TASK OBJECTIVE - Give back the whole listing below exactly.

SOURCE MATERIAL -

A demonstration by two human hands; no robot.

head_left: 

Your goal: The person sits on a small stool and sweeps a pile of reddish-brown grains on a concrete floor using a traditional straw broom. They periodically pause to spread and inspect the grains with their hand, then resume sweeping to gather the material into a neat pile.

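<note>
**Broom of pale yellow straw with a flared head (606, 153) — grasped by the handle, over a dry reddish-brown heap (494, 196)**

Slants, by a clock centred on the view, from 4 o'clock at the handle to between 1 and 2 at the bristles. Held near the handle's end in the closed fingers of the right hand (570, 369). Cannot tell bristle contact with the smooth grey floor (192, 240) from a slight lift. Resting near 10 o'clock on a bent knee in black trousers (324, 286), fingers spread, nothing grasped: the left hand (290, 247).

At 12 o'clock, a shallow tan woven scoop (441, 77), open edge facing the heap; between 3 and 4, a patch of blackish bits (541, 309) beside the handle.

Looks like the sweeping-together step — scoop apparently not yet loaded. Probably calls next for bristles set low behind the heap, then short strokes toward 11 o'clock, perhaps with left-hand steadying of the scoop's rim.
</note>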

THE COMPLETED TASK -
A demonstration by two human hands; no robot.

head_left: 

Your goal: The person sits on a small stool and sweeps a pile of reddish-brown grains on a concrete floor using a traditional straw broom. They periodically pause to spread and inspect the grains with their hand, then resume sweeping to gather the material into a neat pile.

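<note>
**Broom of pale yellow straw with a flared head (606, 153) — grasped by the handle, over a dry reddish-brown heap (494, 196)**

Slants, by a clock centred on the view, from 4 o'clock at the handle to between 1 and 2 at the bristles. Held near the handle's end in the closed fingers of the right hand (570, 369). Cannot tell bristle contact with the smooth grey floor (192, 240) from a slight lift. Resting near 10 o'clock on a bent knee in black trousers (324, 286), fingers spread, nothing grasped: the left hand (290, 247).

At 12 o'clock, a shallow tan woven scoop (441, 77), open edge facing the heap; between 3 and 4, a patch of blackish bits (541, 309) beside the handle.

Looks like the sweeping-together step — scoop apparently not yet loaded. Probably calls next for bristles set low behind the heap, then short strokes toward 11 o'clock, perhaps with left-hand steadying of the scoop's rim.
</note>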

A complete answer has now been given to the exercise.